Mullvad’s post is a warning shot against the current wave of age-verification laws aimed at social media and adult content. The core claim is simple. Once a service has to know whether you are old enough, it often ends up knowing who you are. That breaks anonymous access, chills speech, and creates fresh surveillance infrastructure that governments and platforms will be tempted to reuse. The article does acknowledge zero-knowledge proof approaches, especially the European Union’s pitch for privacy-preserving age verification, but argues that the real systems being deployed still tend to preserve a fallback to identity-based checks and normalization of account-linked access.
For executives, this is less about child safety than about where trust and control move next: into operating systems, identity providers, and app gatekeepers that can reshape who gets to participate online and on what terms.
Wary and distrustful. Most commenters saw broad age verification as a surveillance risk and a gift to big platforms or governments, but a meaningful minority supported OS-level or privacy-preserving approaches as a pragmatic way to help parents without forcing every site to collect IDs.
01 California’s law appears narrower than the article suggests.
Several commenters pointed out that AB 1043 asks operating systems to collect an age band at setup and expose that bucket to apps, which is closer to parental controls plumbing than identity verification. That reframes the policy question from “should sites scan IDs” to “should devices carry an age signal,” which is a materially different privacy and implementation problem.
Not every age-assurance law is an ID-check law. The real design choice is local device gating versus network-wide identity collection.
02 Parents do not actually have robust tools today, and that vacuum is driving support for bad policy.
People with direct experience said kids bypass device controls, pick up old phones, trade devices, or use friends’ hardware, while mainstream platforms make whitelisting contacts and groups far harder than blocking everything. That experience made some people open to stricter controls, but others argued it strengthens the case for better OS-level controls and signed local attestations rather than selfie checks and passport uploads to random vendors.
Weak parental tooling is the opening that turns a product-design failure into a surveillance policy fight. Fix the control plane upstream or someone else will centralize it for you.
03 The more convincing case against the status quo was not “save anonymity at all costs” but “platforms created this mess and now want others to absorb the cost.
” Commenters described social apps as intentionally hostile to parental oversight, optimized for engagement, and happy to profit from children until regulation arrives. Some went further and said the cleanest fix is to attack the business model itself by banning or pricing out ad-funded algorithmic social media, which would reduce both child exposure and the need for identity-heavy enforcement.
Age checks are a downstream patch on a broken incentive system. If the business model stays intact, expect more control layers and little real improvement.
04 A recurring technical alternative was to label content and let clients enforce policy locally.
Commenters revived older ideas like content-rating headers, browser or OS age flags, and parent-controlled filters, arguing that the web already has architectural room for machine-readable age metadata without universal identification. The interesting part was not nostalgia. It was the claim that lawmakers are skipping simpler decentralized mechanisms in favor of systems that consolidate leverage in platforms, operating systems, or states.
There are lighter-weight technical patterns than identity verification. The fact they are not the default tells you this fight is partly about control, not just child safety.
01 Some people argued the privacy panic is obscuring a legitimate child-safety problem.

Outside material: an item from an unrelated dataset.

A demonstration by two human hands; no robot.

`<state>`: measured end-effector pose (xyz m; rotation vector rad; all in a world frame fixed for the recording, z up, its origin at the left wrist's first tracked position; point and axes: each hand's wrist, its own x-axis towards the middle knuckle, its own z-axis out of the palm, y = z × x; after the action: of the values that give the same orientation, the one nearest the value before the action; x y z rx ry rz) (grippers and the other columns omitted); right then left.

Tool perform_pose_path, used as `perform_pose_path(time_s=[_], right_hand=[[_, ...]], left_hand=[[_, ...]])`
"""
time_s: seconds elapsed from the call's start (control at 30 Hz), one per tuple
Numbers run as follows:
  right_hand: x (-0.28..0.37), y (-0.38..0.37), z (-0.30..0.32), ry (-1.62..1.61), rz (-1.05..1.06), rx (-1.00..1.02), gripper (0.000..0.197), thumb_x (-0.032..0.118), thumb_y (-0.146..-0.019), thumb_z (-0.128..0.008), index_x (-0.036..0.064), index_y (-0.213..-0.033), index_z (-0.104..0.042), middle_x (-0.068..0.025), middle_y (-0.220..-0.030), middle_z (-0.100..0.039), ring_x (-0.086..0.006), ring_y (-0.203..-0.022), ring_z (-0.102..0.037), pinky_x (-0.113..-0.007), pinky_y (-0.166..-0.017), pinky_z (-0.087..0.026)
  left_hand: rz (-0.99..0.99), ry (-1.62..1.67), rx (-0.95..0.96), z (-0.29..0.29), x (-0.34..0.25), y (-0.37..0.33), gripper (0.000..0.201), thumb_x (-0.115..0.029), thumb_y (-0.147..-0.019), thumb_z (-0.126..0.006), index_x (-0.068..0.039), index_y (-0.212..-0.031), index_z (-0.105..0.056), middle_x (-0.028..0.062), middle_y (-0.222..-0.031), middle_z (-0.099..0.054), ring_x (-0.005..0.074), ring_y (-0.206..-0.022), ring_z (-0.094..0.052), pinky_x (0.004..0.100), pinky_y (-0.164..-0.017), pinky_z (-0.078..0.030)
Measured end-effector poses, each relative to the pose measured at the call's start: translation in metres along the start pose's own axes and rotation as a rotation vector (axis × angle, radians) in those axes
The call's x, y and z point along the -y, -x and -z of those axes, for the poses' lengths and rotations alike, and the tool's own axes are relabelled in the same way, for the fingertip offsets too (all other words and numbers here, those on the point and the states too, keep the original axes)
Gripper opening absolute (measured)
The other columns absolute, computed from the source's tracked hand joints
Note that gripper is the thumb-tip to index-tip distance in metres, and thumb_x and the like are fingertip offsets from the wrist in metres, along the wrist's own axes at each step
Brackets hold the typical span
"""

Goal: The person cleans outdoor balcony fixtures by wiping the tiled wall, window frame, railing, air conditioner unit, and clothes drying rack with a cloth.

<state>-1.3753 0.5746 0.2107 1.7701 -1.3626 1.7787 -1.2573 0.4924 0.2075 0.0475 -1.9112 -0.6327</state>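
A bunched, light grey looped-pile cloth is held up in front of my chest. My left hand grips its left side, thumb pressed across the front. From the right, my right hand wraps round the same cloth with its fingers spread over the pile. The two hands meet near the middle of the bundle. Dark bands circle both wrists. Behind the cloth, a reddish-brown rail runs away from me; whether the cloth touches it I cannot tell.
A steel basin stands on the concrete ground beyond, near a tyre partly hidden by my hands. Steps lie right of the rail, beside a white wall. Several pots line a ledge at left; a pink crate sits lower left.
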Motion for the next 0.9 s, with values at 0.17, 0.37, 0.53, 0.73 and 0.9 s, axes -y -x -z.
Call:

Their view was that the internet should not be treated as magically exempt from age-gated rules that already exist for alcohol, pornography, and other harmful products, and that parents alone cannot realistically police a networked environment their children inhabit through peers, schools, and countless devices. This does not endorse broad surveillance, but it does reject the idea that “just parent better” is a serious policy answer.
The strongest pro-regulation case is not censorship. It is that society already age-gates harmful environments and the online world should not get a free pass.
02 A few commenters said privacy-preserving age verification is technically real and should not be dismissed as impossible theater.
They pointed to zero-knowledge proof style systems and issuer-signed age tokens that can prove “over 18” without revealing identity, provided issuers, storage, and token reuse rules are designed correctly. The challenge is political and operational trust, not a missing cryptographic primitive.
The hard part may be governance, not math. If the implementation is honest, privacy-preserving age proofs are feasible.
03 Another dissenting line was that people are over-romanticizing the current internet.
On this view, the open web has already been replaced by giant log-in silos, algorithmic feeds, and TV-like slop, so refusing any regulation in the name of a “free internet” mostly protects a status quo that is already degraded. That does not make bad implementations good, but it does weaken the argument that current norms are worth preserving untouched.
Defending the current internet as inherently free is strategically weak. Many users already experience it as controlled, commercial, and closed.